_Directions for this task_.
Every line in the data below that has the word "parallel" should be returned.
###
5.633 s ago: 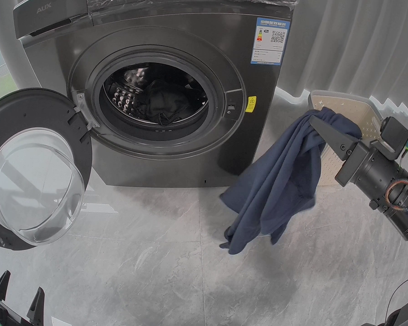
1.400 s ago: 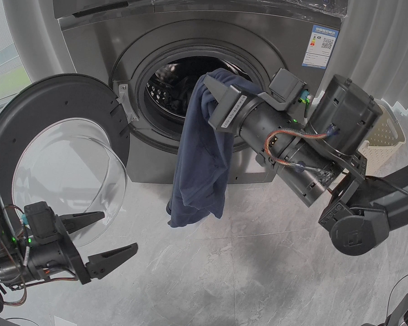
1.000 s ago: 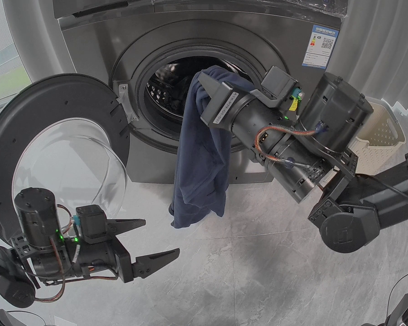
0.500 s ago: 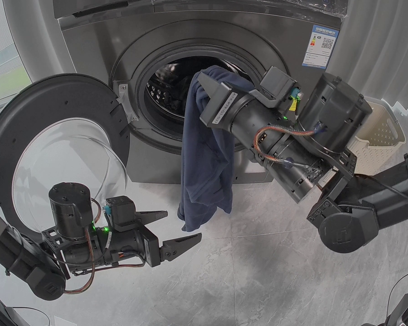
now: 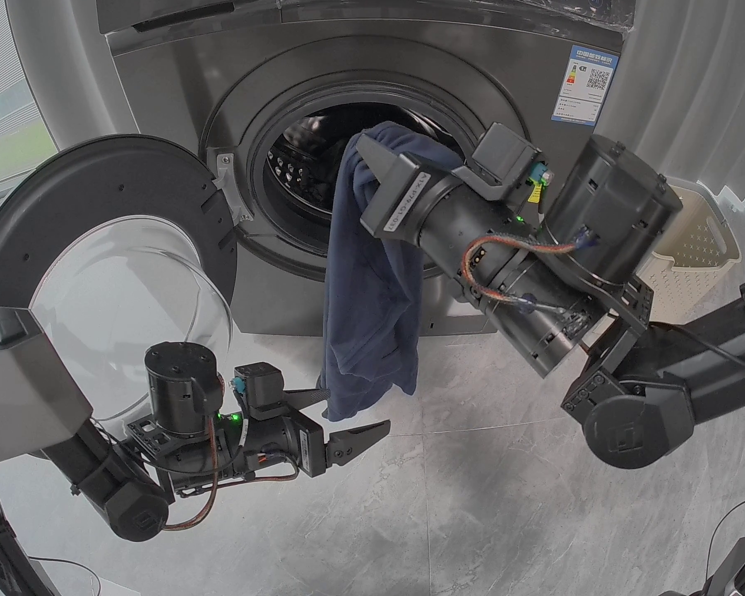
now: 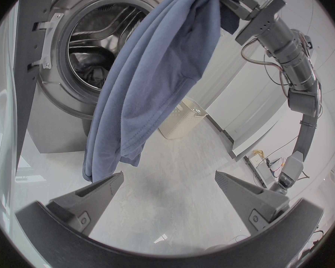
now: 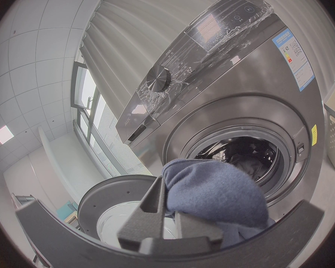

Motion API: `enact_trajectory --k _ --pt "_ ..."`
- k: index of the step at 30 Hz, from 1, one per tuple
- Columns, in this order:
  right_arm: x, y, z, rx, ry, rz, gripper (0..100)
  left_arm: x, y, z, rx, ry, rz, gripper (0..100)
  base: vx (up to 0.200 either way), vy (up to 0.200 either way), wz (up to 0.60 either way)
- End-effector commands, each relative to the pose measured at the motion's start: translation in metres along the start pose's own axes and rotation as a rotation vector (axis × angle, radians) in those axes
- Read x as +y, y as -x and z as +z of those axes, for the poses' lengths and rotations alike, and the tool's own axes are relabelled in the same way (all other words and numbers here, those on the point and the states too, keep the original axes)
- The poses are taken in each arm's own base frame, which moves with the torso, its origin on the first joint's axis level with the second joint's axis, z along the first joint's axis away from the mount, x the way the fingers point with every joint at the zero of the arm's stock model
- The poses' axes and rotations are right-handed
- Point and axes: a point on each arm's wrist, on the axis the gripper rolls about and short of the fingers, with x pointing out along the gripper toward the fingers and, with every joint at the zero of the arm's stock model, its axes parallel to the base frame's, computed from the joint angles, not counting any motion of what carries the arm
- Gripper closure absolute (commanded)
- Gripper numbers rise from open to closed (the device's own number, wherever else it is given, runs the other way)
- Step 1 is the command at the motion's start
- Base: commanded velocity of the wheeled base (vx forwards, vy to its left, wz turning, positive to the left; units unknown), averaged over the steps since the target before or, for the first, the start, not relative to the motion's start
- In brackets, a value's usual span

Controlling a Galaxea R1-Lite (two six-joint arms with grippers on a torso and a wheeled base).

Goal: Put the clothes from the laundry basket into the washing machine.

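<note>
The floor (image 5: 488,498) is laid with large grey, marble-veined tiles, divided by thin joints. A pale pleated curtain (image 5: 704,68) is hung along the back of the room to the right. At the left a window (image 5: 0,126) is seen, with daylight and green beyond it. A ceiling (image 7: 33,30) of square white panels is shown in the right wrist view, with one lit square light (image 7: 3,134) set into it. Loose cables (image 6: 270,161) are seen lying on the floor.

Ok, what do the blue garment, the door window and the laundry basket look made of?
The blue garment: soft matte knit, probably cotton jersey; it hangs in limp folds with a stitched hem. The door window: clear and glossy, glass or plastic; the floor shows through. The laundry basket: rigid cream plastic, with perforated walls.
</note>
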Motion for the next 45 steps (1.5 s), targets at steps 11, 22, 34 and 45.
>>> enact_trajectory --k 11,22,34,45 --pt "0.001 0.001 0.000 0.002 0.015 0.005 100 0.024 -0.048 -0.013 0.001 0.032 0.038 0 0.000 0.000 0.00" --pt "0.001 0.001 0.000 0.004 0.016 0.005 100 0.035 -0.075 -0.005 -0.070 0.014 0.074 0 0.000 0.000 0.00" --pt "0.000 0.000 -0.003 -0.005 0.015 0.007 100 0.032 -0.077 0.005 -0.123 -0.001 0.077 100 0.000 0.000 0.00" --pt "-0.004 0.004 -0.007 0.013 0.022 0.001 100 0.018 -0.070 0.013 -0.147 -0.005 0.063 100 0.000 0.000 0.00"
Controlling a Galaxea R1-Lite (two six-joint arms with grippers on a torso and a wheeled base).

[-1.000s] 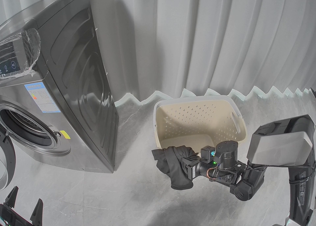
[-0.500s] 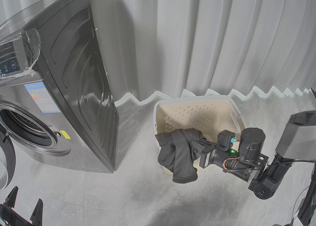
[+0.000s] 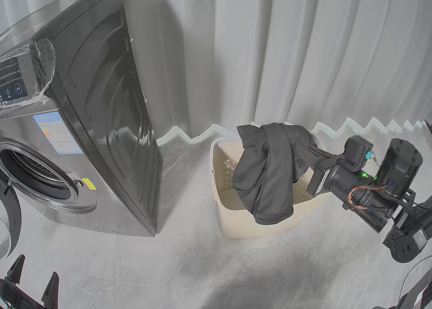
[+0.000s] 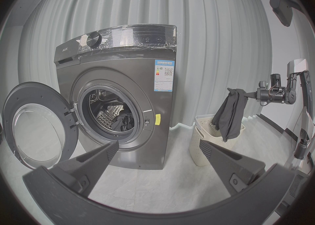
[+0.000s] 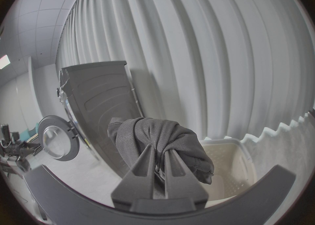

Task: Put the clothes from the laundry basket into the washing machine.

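Grey garment point(image 3: 269, 174), clamped by the right gripper point(image 3: 308, 148), has risen above the basket point(image 3: 234, 225).

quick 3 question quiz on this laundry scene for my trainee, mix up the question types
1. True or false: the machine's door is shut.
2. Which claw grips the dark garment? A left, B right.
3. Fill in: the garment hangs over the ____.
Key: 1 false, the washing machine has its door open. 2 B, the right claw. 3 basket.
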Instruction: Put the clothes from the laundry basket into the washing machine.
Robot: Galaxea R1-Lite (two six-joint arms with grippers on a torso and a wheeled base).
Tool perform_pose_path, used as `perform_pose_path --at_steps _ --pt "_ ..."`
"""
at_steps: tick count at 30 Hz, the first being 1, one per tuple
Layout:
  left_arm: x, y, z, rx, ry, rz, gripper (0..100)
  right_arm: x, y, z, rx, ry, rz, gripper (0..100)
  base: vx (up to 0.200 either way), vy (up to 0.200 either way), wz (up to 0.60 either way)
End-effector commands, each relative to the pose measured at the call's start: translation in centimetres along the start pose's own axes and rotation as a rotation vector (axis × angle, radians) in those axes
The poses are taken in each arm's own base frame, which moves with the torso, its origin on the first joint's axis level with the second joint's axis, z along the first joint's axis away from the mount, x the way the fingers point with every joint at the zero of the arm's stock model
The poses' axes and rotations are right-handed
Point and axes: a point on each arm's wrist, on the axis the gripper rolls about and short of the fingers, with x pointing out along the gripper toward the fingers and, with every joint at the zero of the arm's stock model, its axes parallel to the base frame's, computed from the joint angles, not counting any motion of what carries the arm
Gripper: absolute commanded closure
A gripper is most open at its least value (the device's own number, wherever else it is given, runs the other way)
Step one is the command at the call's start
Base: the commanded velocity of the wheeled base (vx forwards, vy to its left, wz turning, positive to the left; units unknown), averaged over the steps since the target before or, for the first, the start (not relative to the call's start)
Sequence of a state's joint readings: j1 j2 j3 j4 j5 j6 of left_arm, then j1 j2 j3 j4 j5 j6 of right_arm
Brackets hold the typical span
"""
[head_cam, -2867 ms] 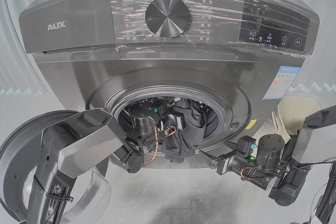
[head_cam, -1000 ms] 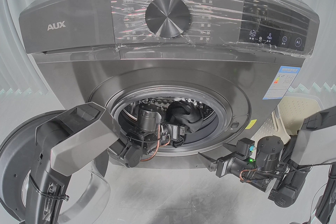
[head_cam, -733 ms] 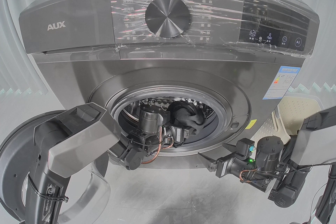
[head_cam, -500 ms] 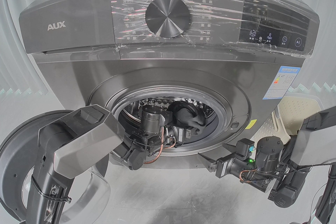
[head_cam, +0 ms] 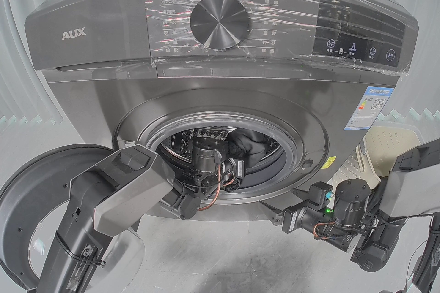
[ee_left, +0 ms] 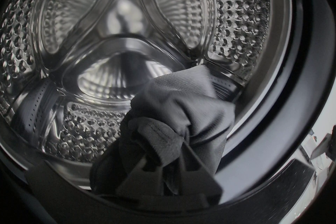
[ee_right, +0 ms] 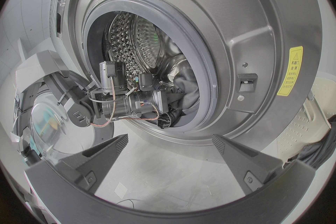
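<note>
My left gripper point(head_cam: 239, 166) is inside the round mouth of the washing machine point(head_cam: 220, 78), shut on a black garment point(head_cam: 250, 145). The left wrist view has the bunched dark cloth point(ee_left: 185, 109) pinched between the fingers point(ee_left: 140, 174), in front of the perforated steel drum point(ee_left: 241, 25). From the right wrist view, the left gripper point(ee_right: 175, 97) and the garment point(ee_right: 187, 90) sit just past the door seal. My right gripper point(head_cam: 271, 212) hangs open and empty below and right of the opening, its fingers point(ee_right: 108, 151) spread wide.
The machine's round door point(head_cam: 27, 198) stands swung open at the left. A cream laundry basket point(head_cam: 389, 147) stands right of the machine, with dark cloth point(ee_right: 320, 151) in it. Grey floor point(head_cam: 238, 252) lies in front.
The left arm has pushed farther into the drum, carrying the black garment, which earlier hung over the door rim, fully inside. The right arm has barely moved.
</note>
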State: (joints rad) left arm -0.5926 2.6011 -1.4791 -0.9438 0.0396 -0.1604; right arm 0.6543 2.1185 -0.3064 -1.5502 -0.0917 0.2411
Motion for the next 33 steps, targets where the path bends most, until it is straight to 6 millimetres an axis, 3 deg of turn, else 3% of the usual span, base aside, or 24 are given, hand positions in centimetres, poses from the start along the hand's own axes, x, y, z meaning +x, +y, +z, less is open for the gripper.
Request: perform_pose_path --at_steps 1,4,8,17,18,28,33 --pt "1.3 2.0 1.9 -0.013 -0.11 0.094 100 0.0 0.1 0.0 -0.001 0.001 0.002 0 0.0 0.0 0.0" --pt "1.6 3.1 3.3 -0.021 -0.158 0.139 100 0.0 0.1 0.0 -0.001 0.001 0.002 0 0.0 0.0 0.0" --pt "1.6 4.7 3.8 -0.027 -0.173 0.191 100 0.0 0.2 -0.1 -0.002 0.003 0.004 0 0.0 0.0 0.0" --pt "1.9 4.6 3.3 -0.026 -0.17 0.206 100 0.1 0.2 -0.2 -0.002 0.006 0.003 0 0.0 0.0 0.0" --pt "1.9 4.5 3.3 -0.024 -0.173 0.204 0 0.1 0.2 -0.2 -0.002 0.006 0.003 0 0.0 0.0 0.0" --pt "-1.9 1.7 2.4 0.015 0.001 0.11 0 0.0 0.1 -0.2 -0.003 0.007 0.003 0 0.0 0.0 0.0" --pt "-3.2 1.3 0.4 0.063 0.094 0.084 0 0.0 0.1 -0.2 -0.003 0.007 0.003 0 0.0 0.0 0.0"
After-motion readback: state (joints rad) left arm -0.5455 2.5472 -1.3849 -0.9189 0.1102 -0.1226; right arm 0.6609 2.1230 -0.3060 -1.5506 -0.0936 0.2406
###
_Answer to this problem_.
- Point and axes: a point on each arm's wrist, on the axis the gripper rolls about and short of the fingers, with x pointing out along the gripper toward the fingers and, with every joint at the zero of the arm's stock model, its axes parallel to the base frame's, computed from the joint angles, not counting any motion of what carries the arm
Point and axes: a point on each arm's wrist, on the axis the gripper rolls about and short of the fingers, with x pointing out along the gripper toward the fingers and, with every joint at the zero of the arm's stock model, its axes parallel to the base frame's, computed from the joint angles, not counting any motion of what carries the arm

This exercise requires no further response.